• Problem to work on
Copy each line of the data below, character for character.

(Records drawn from a dataset)
<<<<

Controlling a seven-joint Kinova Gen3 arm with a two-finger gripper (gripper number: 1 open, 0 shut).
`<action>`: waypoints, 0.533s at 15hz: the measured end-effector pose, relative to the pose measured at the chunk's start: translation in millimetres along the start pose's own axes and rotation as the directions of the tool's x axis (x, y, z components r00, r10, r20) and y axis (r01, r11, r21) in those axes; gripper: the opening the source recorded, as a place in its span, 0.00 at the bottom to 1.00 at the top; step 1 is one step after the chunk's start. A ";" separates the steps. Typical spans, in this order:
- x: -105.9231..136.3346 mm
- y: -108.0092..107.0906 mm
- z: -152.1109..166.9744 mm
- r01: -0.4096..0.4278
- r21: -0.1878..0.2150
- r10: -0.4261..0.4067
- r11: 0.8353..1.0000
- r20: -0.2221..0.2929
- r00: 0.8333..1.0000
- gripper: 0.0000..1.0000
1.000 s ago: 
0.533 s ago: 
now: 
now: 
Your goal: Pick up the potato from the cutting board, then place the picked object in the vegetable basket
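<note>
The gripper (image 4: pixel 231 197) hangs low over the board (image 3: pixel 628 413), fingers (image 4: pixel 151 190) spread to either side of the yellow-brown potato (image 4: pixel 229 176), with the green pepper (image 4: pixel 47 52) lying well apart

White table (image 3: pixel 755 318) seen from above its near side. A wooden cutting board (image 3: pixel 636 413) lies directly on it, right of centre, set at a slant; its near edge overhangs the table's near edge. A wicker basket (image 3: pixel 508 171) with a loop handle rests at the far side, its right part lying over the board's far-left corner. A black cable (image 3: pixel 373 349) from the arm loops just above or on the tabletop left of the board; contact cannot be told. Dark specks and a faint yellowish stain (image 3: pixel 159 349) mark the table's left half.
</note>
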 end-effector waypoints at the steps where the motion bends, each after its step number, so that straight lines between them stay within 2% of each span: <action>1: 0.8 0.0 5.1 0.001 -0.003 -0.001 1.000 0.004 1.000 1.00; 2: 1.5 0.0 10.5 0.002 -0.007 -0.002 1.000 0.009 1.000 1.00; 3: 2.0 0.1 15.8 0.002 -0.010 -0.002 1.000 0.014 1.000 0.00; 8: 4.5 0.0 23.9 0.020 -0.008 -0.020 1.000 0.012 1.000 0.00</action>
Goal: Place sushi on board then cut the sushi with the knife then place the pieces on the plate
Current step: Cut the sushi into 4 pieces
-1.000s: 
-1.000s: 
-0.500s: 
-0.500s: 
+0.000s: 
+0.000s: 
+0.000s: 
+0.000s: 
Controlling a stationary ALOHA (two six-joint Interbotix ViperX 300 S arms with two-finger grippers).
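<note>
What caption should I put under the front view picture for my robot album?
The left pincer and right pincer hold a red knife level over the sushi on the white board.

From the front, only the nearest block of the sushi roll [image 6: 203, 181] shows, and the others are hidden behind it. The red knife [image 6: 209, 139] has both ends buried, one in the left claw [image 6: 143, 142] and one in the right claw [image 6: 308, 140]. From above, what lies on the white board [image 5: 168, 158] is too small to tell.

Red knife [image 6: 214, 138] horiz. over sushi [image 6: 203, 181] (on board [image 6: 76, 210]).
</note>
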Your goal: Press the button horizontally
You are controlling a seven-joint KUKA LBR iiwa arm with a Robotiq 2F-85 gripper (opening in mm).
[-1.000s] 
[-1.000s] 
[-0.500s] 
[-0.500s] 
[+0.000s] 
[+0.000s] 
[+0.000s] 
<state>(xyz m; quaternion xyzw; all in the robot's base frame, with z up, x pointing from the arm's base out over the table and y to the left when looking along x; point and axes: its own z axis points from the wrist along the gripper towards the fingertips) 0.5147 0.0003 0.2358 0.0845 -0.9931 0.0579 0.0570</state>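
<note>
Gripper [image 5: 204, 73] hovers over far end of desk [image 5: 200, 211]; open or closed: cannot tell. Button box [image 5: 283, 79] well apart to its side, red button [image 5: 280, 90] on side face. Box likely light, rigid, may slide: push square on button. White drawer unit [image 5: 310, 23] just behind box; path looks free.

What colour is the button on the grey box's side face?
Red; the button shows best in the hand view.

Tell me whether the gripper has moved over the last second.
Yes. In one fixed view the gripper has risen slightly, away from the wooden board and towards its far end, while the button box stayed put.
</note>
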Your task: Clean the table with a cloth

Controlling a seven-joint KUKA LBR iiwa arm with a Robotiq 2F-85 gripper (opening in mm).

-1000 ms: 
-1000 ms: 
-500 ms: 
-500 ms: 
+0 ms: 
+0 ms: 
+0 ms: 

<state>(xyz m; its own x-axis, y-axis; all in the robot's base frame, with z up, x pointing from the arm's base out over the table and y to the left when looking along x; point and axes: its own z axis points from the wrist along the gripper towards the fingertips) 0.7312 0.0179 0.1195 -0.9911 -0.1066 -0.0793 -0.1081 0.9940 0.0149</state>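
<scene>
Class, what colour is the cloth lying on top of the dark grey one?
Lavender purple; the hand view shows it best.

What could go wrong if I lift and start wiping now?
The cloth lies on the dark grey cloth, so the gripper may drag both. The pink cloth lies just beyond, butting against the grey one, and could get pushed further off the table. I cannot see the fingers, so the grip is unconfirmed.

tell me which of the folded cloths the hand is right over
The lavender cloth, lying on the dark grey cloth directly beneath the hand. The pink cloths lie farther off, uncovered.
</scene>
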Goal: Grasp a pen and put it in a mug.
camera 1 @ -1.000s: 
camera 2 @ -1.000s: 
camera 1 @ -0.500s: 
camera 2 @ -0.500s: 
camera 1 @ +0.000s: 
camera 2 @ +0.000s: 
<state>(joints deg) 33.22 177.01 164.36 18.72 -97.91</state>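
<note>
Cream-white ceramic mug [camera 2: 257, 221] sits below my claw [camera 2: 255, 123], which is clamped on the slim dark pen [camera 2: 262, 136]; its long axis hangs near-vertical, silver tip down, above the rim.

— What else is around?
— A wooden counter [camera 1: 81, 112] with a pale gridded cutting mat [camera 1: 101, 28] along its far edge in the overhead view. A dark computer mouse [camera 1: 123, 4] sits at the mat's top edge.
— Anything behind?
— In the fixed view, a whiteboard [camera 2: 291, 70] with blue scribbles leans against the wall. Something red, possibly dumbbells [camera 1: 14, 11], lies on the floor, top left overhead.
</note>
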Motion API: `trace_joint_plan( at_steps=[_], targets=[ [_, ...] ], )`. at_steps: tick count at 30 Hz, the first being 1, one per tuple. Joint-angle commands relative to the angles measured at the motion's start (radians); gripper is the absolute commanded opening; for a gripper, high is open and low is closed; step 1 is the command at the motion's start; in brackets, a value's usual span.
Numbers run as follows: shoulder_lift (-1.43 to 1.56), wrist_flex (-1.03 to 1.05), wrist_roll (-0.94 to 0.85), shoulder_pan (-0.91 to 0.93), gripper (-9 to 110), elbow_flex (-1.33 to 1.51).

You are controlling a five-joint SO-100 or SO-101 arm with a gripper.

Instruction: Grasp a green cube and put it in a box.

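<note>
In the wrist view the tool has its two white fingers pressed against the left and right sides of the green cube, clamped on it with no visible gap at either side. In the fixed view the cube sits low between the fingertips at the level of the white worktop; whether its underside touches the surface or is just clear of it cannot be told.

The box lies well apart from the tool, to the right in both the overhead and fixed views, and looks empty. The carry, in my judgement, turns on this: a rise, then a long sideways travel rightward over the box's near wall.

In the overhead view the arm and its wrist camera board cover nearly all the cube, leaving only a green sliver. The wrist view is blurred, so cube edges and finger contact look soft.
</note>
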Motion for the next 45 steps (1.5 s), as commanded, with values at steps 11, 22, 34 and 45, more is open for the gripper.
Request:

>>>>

• Finished exercise
Controlling a seven-joint Kinova Gen3 arm with a two-finger gripper (gripper number: 1 open, 0 shut).
`<action>`: waypoints, 0.533s at 15hz: the measured end-effector pose, relative to the pose measured at the chunk's start: translation in millimetres along the start pose's own axes and rotation as the directions of the tool's x axis (x, y, z components r00, r10, r20) and y axis (r01, r11, r21) in those axes; gripper: the opening the source recorded, as a place in its span, 0.00 at the bottom to 1.00 at the top; step 1 is one step after the chunk's start. A ";" separates the steps. Typical spans, in this order:
- x: -105.9231..136.3346 mm
- y: -108.0092..107.0906 mm
- z: -152.1109..166.9744 mm
- r01: -0.4096..0.4278
- r21: -0.1878..0.2150
- r10: -0.4261..0.4067
- r11: 0.8353..1.0000
- r20: -0.2221..0.2929
- r00: 0.8333..1.0000
- gripper: 0.0000..1.0000
1.000 s ago: 
0.533 s ago: 
now: 
now: 
Your goal: Pick up the potato from the cutting board, then place the picked object in the vegetable basket
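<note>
The gripper (image 4: pixel 231 197) hangs low over the board (image 3: pixel 628 413), fingers (image 4: pixel 151 190) spread to either side of the yellow-brown potato (image 4: pixel 229 176), with the green pepper (image 4: pixel 47 52) lying well apart

White table (image 3: pixel 755 318) seen from above its near side. A wooden cutting board (image 3: pixel 636 413) lies directly on it, right of centre, set at a slant; its near edge overhangs the table's near edge. A wicker basket (image 3: pixel 508 171) with a loop handle rests at the far side, its right part lying over the board's far-left corner. A black cable (image 3: pixel 373 349) from the arm loops just above or on the tabletop left of the board; contact cannot be told. Dark specks and a faint yellowish stain (image 3: pixel 159 349) mark the table's left half.
</note>
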 end-effector waypoints at the steps where the motion bends, each after its step number, so that straight lines between them stay within 2% of each span: <action>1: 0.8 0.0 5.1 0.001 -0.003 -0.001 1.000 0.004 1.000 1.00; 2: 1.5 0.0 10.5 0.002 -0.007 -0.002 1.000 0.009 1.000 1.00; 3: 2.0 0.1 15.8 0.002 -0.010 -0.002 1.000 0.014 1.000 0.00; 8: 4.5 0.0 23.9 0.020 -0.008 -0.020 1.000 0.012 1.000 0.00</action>
Goal: Place sushi on board then cut the sushi with the knife then place the pieces on the plate
Current step: Cut the sushi into 4 pieces
-1.000s: 
-1.000s: 
-0.500s: 
-0.500s: 
+0.000s: 
+0.000s: 
+0.000s: 
+0.000s: 
Controlling a stationary ALOHA (two six-joint Interbotix ViperX 300 S arms with two-finger grippers).
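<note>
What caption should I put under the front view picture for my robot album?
The left pincer and right pincer hold a red knife level over the sushi on the white board.

From the front, only the nearest block of the sushi roll [image 6: 203, 181] shows, and the others are hidden behind it. The red knife [image 6: 209, 139] has both ends buried, one in the left claw [image 6: 143, 142] and one in the right claw [image 6: 308, 140]. From above, what lies on the white board [image 5: 168, 158] is too small to tell.

Red knife [image 6: 214, 138] horiz. over sushi [image 6: 203, 181] (on board [image 6: 76, 210]).
</note>
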Your goal: Press the button horizontally
You are controlling a seven-joint KUKA LBR iiwa arm with a Robotiq 2F-85 gripper (opening in mm).
[-1.000s] 
[-1.000s] 
[-0.500s] 
[-0.500s] 
[+0.000s] 
[+0.000s] 
[+0.000s] 
<state>(xyz m; quaternion xyzw; all in the robot's base frame, with z up, x pointing from the arm's base out over the table and y to the left when looking along x; point and axes: its own z axis points from the wrist along the gripper towards the fingertips) 0.5147 0.0003 0.2358 0.0845 -0.9931 0.0579 0.0570</state>
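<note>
Gripper [image 5: 204, 73] hovers over far end of desk [image 5: 200, 211]; open or closed: cannot tell. Button box [image 5: 283, 79] well apart to its side, red button [image 5: 280, 90] on side face. Box likely light, rigid, may slide: push square on button. White drawer unit [image 5: 310, 23] just behind box; path looks free.

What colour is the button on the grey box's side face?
Red; the button shows best in the hand view.

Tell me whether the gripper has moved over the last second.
Yes. In one fixed view the gripper has risen slightly, away from the wooden board and towards its far end, while the button box stayed put.
</note>
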Your task: Clean the table with a cloth

Controlling a seven-joint KUKA LBR iiwa arm with a Robotiq 2F-85 gripper (opening in mm).

-1000 ms: 
-1000 ms: 
-500 ms: 
-500 ms: 
+0 ms: 
+0 ms: 
+0 ms: 

<state>(xyz m; its own x-axis, y-axis; all in the robot's base frame, with z up, x pointing from the arm's base out over the table and y to the left when looking along x; point and axes: its own z axis points from the wrist along the gripper towards the fingertips) 0.7312 0.0179 0.1195 -0.9911 -0.1066 -0.0793 -0.1081 0.9940 0.0149</state>
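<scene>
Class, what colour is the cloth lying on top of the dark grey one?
Lavender purple; the hand view shows it best.

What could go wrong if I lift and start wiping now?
The cloth lies on the dark grey cloth, so the gripper may drag both. The pink cloth lies just beyond, butting against the grey one, and could get pushed further off the table. I cannot see the fingers, so the grip is unconfirmed.

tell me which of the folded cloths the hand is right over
The lavender cloth, lying on the dark grey cloth directly beneath the hand. The pink cloths lie farther off, uncovered.
</scene>
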Goal: Grasp a pen and put it in a mug.
camera 1 @ -1.000s: 
camera 2 @ -1.000s: 
camera 1 @ -0.500s: 
camera 2 @ -0.500s: 
camera 1 @ +0.000s: 
camera 2 @ +0.000s: 
<state>(joints deg) 33.22 177.01 164.36 18.72 -97.91</state>
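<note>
Cream-white ceramic mug [camera 2: 257, 221] sits below my claw [camera 2: 255, 123], which is clamped on the slim dark pen [camera 2: 262, 136]; its long axis hangs near-vertical, silver tip down, above the rim.

— What else is around?
— A wooden counter [camera 1: 81, 112] with a pale gridded cutting mat [camera 1: 101, 28] along its far edge in the overhead view. A dark computer mouse [camera 1: 123, 4] sits at the mat's top edge.
— Anything behind?
— In the fixed view, a whiteboard [camera 2: 291, 70] with blue scribbles leans against the wall. Something red, possibly dumbbells [camera 1: 14, 11], lies on the floor, top left overhead.
</note>
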Motion API: `trace_joint_plan( at_steps=[_], targets=[ [_, ...] ], )`. at_steps: tick count at 30 Hz, the first being 1, one per tuple. Joint-angle commands relative to the angles measured at the motion's start (radians); gripper is the absolute commanded opening; for a gripper, high is open and low is closed; step 1 is the command at the motion's start; in brackets, a value's usual span.
Numbers run as follows: shoulder_lift (-1.43 to 1.56), wrist_flex (-1.03 to 1.05), wrist_roll (-0.94 to 0.85), shoulder_pan (-0.91 to 0.93), gripper (-9 to 110), elbow_flex (-1.33 to 1.51).

You are controlling a five-joint SO-100 or SO-101 arm with a gripper.

Instruction: Grasp a green cube and put it in a box.

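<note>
In the wrist view the tool has its two white fingers pressed against the left and right sides of the green cube, clamped on it with no visible gap at either side. In the fixed view the cube sits low between the fingertips at the level of the white worktop; whether its underside touches the surface or is just clear of it cannot be told.

The box lies well apart from the tool, to the right in both the overhead and fixed views, and looks empty. The carry, in my judgement, turns on this: a rise, then a long sideways travel rightward over the box's near wall.

In the overhead view the arm and its wrist camera board cover nearly all the cube, leaving only a green sliver. The wrist view is blurred, so cube edges and finger contact look soft.
</note>
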Motion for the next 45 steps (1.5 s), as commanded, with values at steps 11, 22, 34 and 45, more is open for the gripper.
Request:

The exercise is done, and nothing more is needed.